**TASK**
In the answer, each line from the top of the material through the line that contains "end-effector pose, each" is restated exactly. No picture is given again.

══════════

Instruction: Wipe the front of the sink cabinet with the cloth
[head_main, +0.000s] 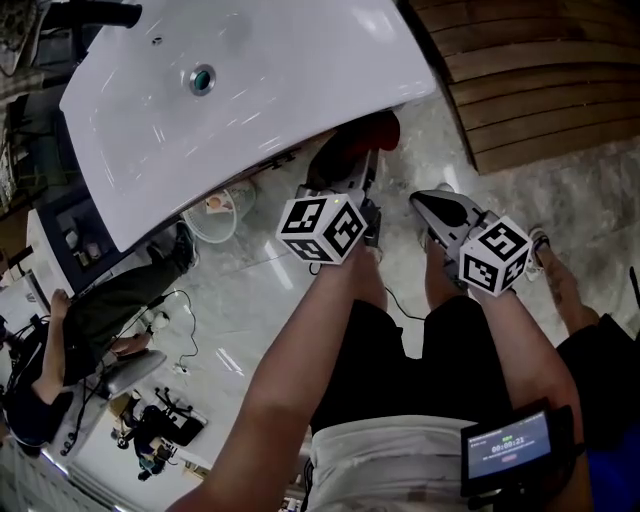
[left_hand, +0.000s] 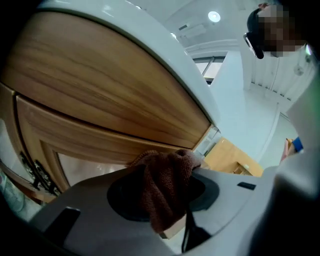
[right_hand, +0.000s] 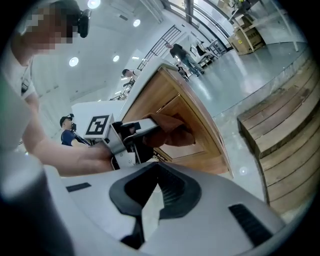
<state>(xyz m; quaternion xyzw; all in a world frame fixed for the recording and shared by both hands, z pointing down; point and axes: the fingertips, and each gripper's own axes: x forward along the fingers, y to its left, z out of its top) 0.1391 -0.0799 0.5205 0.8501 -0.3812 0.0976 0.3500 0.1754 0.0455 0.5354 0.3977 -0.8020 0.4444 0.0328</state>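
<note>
Wiping step in hand: left gripper (left_hand: 171, 172) clamps brown terry cloth (left_hand: 164, 192) against curved wooden sink-cabinet front (left_hand: 100, 100); right gripper (right_hand: 159, 186) closed, empty; next, sweep sideways under pressure.

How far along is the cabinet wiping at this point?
Done: the left claw grips the cloth. In hand: the cloth is held against the wooden cabinet front. Left: the wiping itself; no wiped area is distinguishable. The right claw is shut, empty.
</note>
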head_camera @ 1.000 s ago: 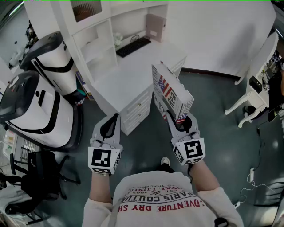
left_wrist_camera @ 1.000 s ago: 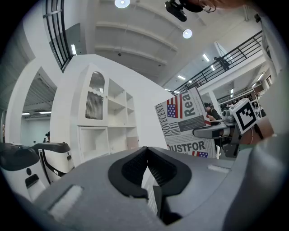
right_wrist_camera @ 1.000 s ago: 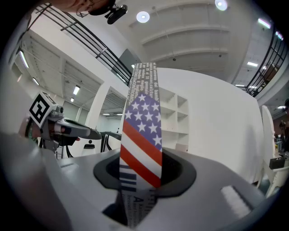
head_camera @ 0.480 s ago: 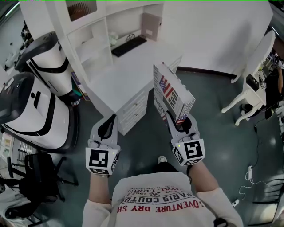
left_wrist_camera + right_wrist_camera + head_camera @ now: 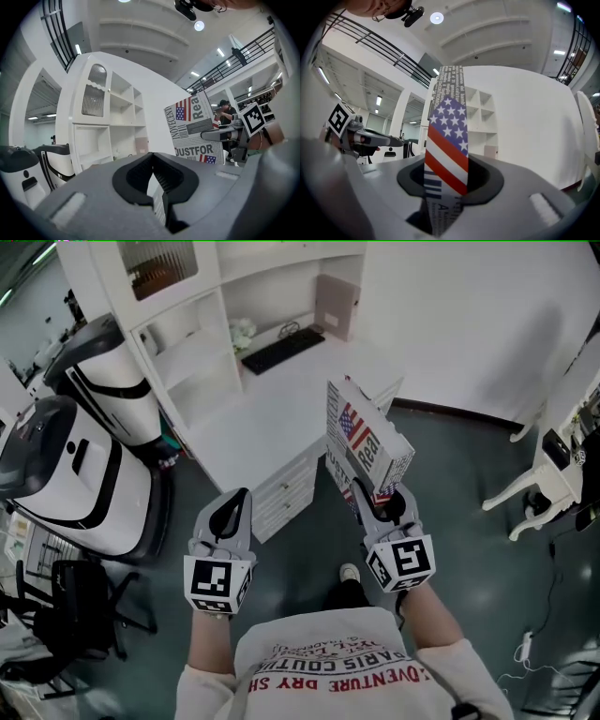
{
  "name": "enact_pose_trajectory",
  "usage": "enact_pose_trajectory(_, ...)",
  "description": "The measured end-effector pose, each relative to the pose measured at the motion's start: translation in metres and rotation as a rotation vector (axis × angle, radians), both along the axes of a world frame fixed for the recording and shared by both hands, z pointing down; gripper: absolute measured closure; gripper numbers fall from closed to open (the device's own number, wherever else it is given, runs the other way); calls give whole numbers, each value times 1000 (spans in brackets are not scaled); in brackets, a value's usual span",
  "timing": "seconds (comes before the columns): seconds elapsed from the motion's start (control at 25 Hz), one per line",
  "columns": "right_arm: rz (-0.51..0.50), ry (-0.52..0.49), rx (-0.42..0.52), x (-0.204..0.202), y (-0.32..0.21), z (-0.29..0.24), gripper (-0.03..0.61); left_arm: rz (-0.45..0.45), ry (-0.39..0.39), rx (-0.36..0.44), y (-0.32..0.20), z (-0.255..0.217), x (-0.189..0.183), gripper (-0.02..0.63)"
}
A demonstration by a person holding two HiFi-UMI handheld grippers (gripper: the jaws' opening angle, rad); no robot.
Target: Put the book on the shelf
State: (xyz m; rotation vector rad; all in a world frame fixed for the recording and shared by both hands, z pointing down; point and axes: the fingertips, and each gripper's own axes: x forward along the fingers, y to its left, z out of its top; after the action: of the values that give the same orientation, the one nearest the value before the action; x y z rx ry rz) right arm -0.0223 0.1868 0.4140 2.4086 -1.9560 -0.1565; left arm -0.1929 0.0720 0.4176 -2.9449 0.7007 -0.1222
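Observation:
The book (image 5: 364, 439), its cover printed with newsprint and a stars-and-stripes flag, stands upright in my right gripper (image 5: 380, 501), which is shut on its lower edge. In the right gripper view the book's spine (image 5: 446, 140) rises straight out from between the jaws. My left gripper (image 5: 231, 510) hangs level to the left, shut with nothing in it; its tips (image 5: 153, 171) meet. The white shelf unit (image 5: 183, 338) stands on a white desk (image 5: 267, 404) ahead and to the left. From the left gripper view I see the book (image 5: 197, 126) and shelf compartments (image 5: 112, 126).
A black keyboard (image 5: 281, 351) and a small brown board (image 5: 336, 306) sit on the desk. Drawers (image 5: 291, 486) lie below its front edge. A white-and-black machine (image 5: 70, 465) and a black chair (image 5: 75, 610) stand left; a white chair (image 5: 553, 470) stands right.
The view has shifted slightly, and the desk and shelf now sit a little further right in it. Both grippers keep their pose, and the book stays gripped.

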Motion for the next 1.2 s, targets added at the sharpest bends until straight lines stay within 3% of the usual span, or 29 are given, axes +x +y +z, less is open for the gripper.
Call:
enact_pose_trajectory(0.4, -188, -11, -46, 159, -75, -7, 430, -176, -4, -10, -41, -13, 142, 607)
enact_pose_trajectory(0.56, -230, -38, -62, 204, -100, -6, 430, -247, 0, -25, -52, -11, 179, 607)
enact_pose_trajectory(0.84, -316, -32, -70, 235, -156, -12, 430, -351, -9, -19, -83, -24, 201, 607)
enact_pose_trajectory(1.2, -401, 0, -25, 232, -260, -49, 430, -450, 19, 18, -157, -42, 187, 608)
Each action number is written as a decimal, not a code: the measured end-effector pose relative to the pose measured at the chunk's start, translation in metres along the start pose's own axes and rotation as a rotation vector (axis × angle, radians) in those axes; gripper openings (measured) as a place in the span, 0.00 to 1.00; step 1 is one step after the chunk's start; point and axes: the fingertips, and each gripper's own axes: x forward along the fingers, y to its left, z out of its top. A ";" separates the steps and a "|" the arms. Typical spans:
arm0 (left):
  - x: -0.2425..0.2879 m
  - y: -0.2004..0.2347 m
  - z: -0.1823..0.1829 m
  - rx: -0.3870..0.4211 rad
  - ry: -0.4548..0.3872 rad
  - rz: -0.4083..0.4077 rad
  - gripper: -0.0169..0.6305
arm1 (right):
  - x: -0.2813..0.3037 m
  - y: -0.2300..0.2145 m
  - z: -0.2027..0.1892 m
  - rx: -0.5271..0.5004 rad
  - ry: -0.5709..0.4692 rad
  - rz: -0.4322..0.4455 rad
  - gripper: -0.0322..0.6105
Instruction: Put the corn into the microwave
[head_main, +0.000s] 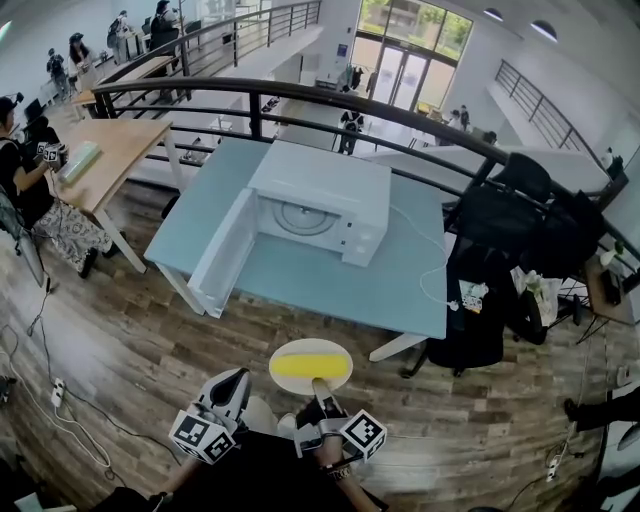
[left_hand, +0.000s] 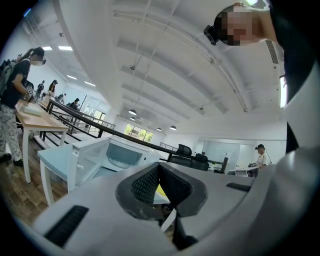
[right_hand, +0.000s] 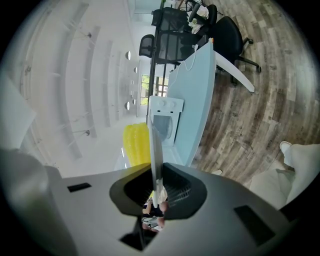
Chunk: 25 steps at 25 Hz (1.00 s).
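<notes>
While the microwave (head_main: 330, 190) sits on the table (head_main: 400, 285) with its door (head_main: 222, 255) swung open, the corn (head_main: 310, 364) lies on a plate (head_main: 285, 382) well in front of it. The right gripper (head_main: 318, 386) pinches the plate's near rim. The left gripper (head_main: 238, 380), beside the plate, is closed on nothing.

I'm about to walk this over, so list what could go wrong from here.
The right gripper pinches only one edge of the plate, which may tip. The corn lies loose on it and could roll off. The open door of the microwave sticks out and could catch the plate.
</notes>
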 end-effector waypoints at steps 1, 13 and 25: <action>0.001 0.000 0.000 -0.001 0.001 0.001 0.03 | 0.000 0.000 0.001 0.002 0.000 -0.003 0.11; 0.024 0.010 0.003 0.014 0.004 0.000 0.03 | 0.014 -0.004 0.018 0.018 -0.027 -0.040 0.11; 0.086 0.033 0.006 0.000 0.009 -0.039 0.03 | 0.051 -0.008 0.055 0.009 -0.063 -0.043 0.11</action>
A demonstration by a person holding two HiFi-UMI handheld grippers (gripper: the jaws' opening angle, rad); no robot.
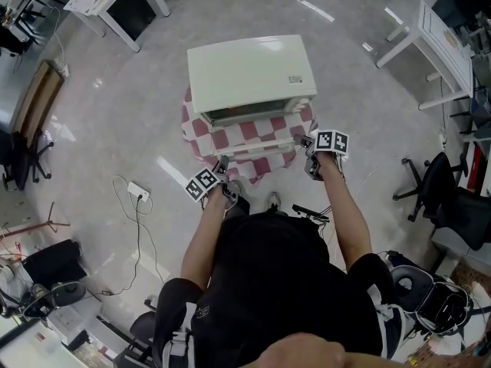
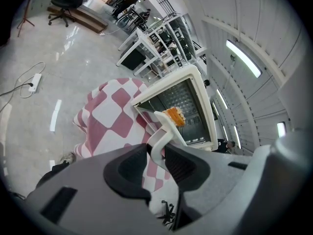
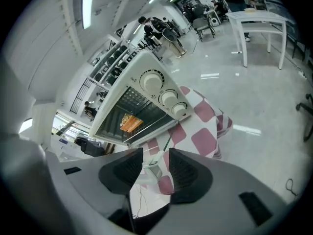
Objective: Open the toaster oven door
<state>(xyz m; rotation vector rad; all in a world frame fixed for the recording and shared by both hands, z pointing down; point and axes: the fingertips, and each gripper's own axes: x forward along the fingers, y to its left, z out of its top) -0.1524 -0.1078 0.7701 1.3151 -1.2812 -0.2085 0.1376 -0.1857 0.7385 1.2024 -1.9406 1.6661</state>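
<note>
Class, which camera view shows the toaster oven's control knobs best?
The right gripper view: all three knobs face the camera, unobstructed. The head view shows the toaster oven from above, with the knobs hidden. The left gripper view shows its interior, but no knobs.

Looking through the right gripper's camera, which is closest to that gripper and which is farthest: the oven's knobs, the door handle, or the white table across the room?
1. Door handle, right between the right gripper's open jaws.
2. Control knobs, higher up on the toaster oven's front.
3. White table, far across the floor, upper right.
</note>
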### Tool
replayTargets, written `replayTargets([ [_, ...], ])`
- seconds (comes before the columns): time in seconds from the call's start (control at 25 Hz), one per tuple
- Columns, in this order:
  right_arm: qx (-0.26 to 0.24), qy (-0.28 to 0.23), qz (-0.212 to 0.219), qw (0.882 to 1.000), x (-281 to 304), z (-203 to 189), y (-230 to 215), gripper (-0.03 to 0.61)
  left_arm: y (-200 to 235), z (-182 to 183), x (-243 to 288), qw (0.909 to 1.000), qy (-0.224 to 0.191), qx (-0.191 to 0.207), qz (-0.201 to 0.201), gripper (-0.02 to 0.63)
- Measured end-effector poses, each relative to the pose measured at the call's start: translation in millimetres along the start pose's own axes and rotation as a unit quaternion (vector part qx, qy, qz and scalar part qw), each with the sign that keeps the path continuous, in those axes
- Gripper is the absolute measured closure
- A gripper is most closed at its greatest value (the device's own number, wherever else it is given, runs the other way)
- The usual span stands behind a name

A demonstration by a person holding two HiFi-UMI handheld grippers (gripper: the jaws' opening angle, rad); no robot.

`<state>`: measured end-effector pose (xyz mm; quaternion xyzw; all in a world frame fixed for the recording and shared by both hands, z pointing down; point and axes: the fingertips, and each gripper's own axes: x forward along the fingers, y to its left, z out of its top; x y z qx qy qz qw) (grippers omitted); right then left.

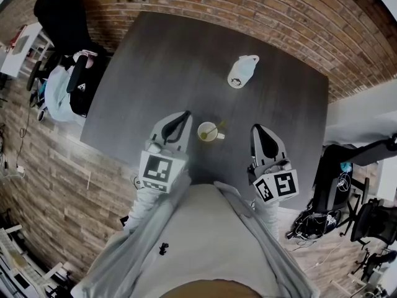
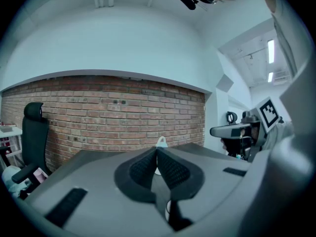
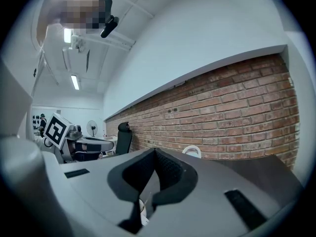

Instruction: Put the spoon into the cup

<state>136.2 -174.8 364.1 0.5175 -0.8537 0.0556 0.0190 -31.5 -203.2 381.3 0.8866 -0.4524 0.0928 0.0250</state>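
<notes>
A small pale cup (image 1: 206,132) stands near the front edge of the dark table (image 1: 161,61), with a yellowish spoon (image 1: 215,129) resting in it, handle leaning right. My left gripper (image 1: 187,113) hovers just left of the cup, shut and empty; its jaws meet at the tip (image 2: 157,150) in the left gripper view. To the cup's right, my right gripper (image 1: 255,127) is also shut with nothing in it (image 3: 155,150). Through the gap under each gripper's jaws shows a sliver of the cup (image 2: 168,209) (image 3: 143,207).
A white container with a handle (image 1: 242,71) sits further back on the table (image 2: 161,142) (image 3: 191,151). A brick wall (image 1: 260,11) runs behind. Black office chairs stand at the left (image 1: 62,17) and right (image 1: 347,166) of the table.
</notes>
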Motion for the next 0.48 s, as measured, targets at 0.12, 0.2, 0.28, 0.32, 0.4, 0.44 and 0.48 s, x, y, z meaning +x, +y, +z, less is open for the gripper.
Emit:
replayTargets([
  [0.12, 0.000, 0.002, -0.001, 1.000, 0.8, -1.6, 0.1, 0.561, 0.8, -0.8, 0.8, 1.0000, 0.001, 0.000, -0.002, 0.594],
  [0.2, 0.000, 0.002, -0.002, 1.000, 0.8, -1.7, -0.5, 0.561, 0.7, -0.7, 1.4, 1.0000, 0.001, -0.001, -0.003, 0.594],
  [0.28, -0.001, 0.003, -0.003, 1.000, 0.7, -2.0, -1.1, 0.561, 0.5, -0.4, 2.2, 1.0000, 0.001, -0.001, -0.005, 0.594],
  [0.32, -0.001, 0.003, -0.003, 1.000, 1.0, -2.2, -1.2, 0.561, 0.8, -0.4, 2.7, 1.0000, 0.001, 0.000, -0.006, 0.594],
  [0.4, -0.002, 0.003, -0.003, 1.000, 2.2, -2.9, -0.8, 0.561, 1.7, -0.7, 3.6, 1.0000, 0.001, 0.000, -0.007, 0.594],
  [0.44, -0.002, 0.003, -0.004, 1.000, 2.9, -3.4, -0.4, 0.561, 2.3, -0.9, 4.0, 1.0000, 0.001, 0.001, -0.008, 0.594],
  [0.48, -0.001, 0.003, -0.004, 1.000, 3.7, -3.9, 0.0, 0.561, 2.8, -1.2, 4.3, 1.0000, 0.001, 0.001, -0.009, 0.594],
])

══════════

**COMPLETED EXERCISE**
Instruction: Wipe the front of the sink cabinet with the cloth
[head_main, +0.000s] 
[left_hand, +0.000s] 
[right_hand, +0.000s] 
<state>(xyz m; quaternion xyzw; all in a world frame fixed for the recording and shared by both hands, z pointing down; point and axes: the fingertips, and each gripper's own axes: x forward along the fingers, y to its left, z out of its top) 0.1391 -0.0799 0.5205 0.8501 -0.3812 0.0976 0.3500 0.1754 0.0455 0.5354 0.3977 -0.8020 0.4444 0.0328</state>
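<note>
Wiping step in hand: left gripper (left_hand: 171, 172) clamps brown terry cloth (left_hand: 164, 192) against curved wooden sink-cabinet front (left_hand: 100, 100); right gripper (right_hand: 159, 186) closed, empty; next, sweep sideways under pressure.

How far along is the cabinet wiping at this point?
Done: the left claw grips the cloth. In hand: the cloth is held against the wooden cabinet front. Left: the wiping itself; no wiped area is distinguishable. The right claw is shut, empty.
</note>
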head_camera @ 1.000 s ago: 
left_wrist_camera @ 1.000 s ago: 
right_wrist_camera @ 1.000 s ago: 
head_camera @ 0.480 s ago: 
left_wrist_camera + right_wrist_camera + head_camera @ now: 
{
  "name": "enact_pose_trajectory",
  "usage": "enact_pose_trajectory(_, ...)",
  "description": "The measured end-effector pose, each relative to the pose measured at the motion's start: translation in metres and rotation as a rotation vector (axis × angle, radians), both along the axes of a world frame fixed for the recording and shared by both hands, z pointing down; gripper: absolute measured closure; gripper numbers fall from closed to open (the device's own number, wherever else it is given, runs the other way); calls give whole numbers, each value times 1000 (spans in brackets are not scaled); in brackets, a value's usual span",

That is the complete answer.